On Wed, 26 Feb 1997, Jon Knight wrote:
> On Wed, 26 Feb 1997, Martin J. Duerst wrote:
> > I hope that in a list dealing with
> > meta-data, I don't have to explain what is wrong with this, and
> > how it could be improved.
>
> Yep, browsers need to understand charsets sent by servers (and vice versa)
The first already works, the vice versa is still a big problem.
> and if authors of resources are really keen on using non-default
> charsets/languages they should tag their documents appropriately.
Would you be happy if the above were expanded as follows:
"The default language is Russian (just an example), but if authors
are really keen on using something else, such as French, English,
Chinese, German, Arabic, and so on, they should tag their documents
appropriately."
> My point is that not having defaults will make the situation worse, not
> better.
Francois and I have tried to explain to you that in the past,
in many examples, the following happened:
- Default is established or implicitly assumed
- Default is fine with a large community
- Software not handling anything but the default is built
- The rest of the world wants to get in quickly
- The rest of the world prefers wrongly untagged information
to correctly tagged, but not yet working stuff
- This works locally because of common assumptions
- The data producers think everything is fine because they
don't see the problem
- Hacks have to be introduced to allow the end user to guess
the tagging
If you can show examples where the establishment of a language
and/or charset default has not led to the above problems, I
would really be grateful. A general statement like "not having
defaults will make the situation worse, not better" is not
worth much without real examples of how it actually works.

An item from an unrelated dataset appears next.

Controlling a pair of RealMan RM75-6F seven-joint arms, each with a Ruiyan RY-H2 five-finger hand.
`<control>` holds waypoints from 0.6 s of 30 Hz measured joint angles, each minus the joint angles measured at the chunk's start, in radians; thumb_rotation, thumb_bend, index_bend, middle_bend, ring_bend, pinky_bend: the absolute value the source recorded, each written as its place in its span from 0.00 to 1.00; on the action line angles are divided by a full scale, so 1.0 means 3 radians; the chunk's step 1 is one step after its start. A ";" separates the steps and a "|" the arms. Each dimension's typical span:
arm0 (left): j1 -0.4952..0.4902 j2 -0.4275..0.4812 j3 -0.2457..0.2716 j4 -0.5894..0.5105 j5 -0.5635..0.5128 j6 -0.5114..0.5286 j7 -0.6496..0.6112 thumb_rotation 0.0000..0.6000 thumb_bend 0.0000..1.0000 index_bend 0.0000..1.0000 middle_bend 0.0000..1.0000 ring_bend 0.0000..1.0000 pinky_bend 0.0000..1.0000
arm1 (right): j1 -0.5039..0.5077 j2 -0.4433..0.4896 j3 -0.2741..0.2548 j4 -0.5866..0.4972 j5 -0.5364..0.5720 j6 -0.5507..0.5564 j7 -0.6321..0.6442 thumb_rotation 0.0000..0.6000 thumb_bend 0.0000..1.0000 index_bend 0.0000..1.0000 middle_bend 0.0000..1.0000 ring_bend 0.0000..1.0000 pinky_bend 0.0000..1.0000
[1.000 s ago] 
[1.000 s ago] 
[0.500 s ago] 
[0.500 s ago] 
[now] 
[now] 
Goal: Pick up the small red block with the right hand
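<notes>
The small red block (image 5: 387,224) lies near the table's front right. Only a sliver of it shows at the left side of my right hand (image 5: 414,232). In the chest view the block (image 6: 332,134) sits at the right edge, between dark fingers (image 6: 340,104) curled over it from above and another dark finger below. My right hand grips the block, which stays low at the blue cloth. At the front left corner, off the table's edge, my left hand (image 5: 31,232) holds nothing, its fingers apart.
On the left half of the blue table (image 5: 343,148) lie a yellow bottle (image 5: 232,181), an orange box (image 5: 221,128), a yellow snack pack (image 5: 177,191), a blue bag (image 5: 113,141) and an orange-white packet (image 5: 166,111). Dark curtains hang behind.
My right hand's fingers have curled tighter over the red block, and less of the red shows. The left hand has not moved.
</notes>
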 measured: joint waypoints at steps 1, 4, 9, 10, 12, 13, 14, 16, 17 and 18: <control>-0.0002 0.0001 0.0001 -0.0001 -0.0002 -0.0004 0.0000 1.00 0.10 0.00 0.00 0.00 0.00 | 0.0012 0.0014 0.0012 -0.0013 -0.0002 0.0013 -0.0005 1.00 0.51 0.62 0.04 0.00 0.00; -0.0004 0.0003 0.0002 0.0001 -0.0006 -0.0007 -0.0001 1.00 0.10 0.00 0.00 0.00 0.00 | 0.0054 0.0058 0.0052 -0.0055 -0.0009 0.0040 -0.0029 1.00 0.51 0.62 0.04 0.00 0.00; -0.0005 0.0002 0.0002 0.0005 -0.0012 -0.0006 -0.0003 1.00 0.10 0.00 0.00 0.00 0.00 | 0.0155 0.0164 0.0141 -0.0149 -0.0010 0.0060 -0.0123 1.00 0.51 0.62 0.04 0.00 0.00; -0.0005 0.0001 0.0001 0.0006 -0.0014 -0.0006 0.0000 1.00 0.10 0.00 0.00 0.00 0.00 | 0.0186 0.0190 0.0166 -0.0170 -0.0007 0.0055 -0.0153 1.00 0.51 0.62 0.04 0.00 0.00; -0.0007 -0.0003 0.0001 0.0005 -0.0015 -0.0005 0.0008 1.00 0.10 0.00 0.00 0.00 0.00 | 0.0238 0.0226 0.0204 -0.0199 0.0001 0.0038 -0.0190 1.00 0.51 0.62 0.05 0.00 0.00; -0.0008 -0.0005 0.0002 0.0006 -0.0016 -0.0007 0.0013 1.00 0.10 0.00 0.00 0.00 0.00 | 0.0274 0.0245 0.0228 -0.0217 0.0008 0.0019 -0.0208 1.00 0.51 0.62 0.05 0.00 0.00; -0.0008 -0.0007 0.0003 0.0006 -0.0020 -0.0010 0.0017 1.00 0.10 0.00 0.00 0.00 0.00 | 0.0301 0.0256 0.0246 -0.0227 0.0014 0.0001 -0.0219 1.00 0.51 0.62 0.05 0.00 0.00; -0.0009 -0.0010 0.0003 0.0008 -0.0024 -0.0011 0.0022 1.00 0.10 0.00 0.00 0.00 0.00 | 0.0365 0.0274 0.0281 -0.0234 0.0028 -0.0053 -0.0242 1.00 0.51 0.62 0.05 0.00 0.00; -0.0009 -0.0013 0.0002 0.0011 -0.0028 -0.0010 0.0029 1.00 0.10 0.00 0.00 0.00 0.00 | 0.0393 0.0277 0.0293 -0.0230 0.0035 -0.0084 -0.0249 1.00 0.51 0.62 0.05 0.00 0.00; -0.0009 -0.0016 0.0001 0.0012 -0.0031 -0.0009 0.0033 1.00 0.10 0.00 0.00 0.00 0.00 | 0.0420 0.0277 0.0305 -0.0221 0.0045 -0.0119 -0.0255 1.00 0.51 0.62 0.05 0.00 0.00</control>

[Discussion about other mailing lists deleted. For those that want
to have a look at the discussion, please check the archives of
the relevant lists, at http://www.acl.lanl.gov/URI/archive/archives.html
and http://www.imc.org/ietf-url/ and make up your own oppinion.]
> > If you are not at ease with ISO 10646/Unicode, maybe somebody can provide
> > a list of OSes and Internet protocols that have adopted it.
>
> This is the sad thing; I _do_ like the idea of ISO10646 as a default
> charset. We're probably violently agreeing in reality. It would be
> groovy if everything used it and all hosts could allow Unicode characters
> to be input and output easily. What I _don't_ like in the context of out
> current discussion about Dublin Core is a default charset of "none" or
> "unknown", which is what started all this.
Nice that you are positive about ISO 10646/Unicode. But you didn't
address my comments about the "charset" being determined by the
carrier of the meta information. In the document we are working
on, if we write:
"The default character encoding of the Dublin Core is XXXXX."
Can you please tell me what this should apply to, in your eyes?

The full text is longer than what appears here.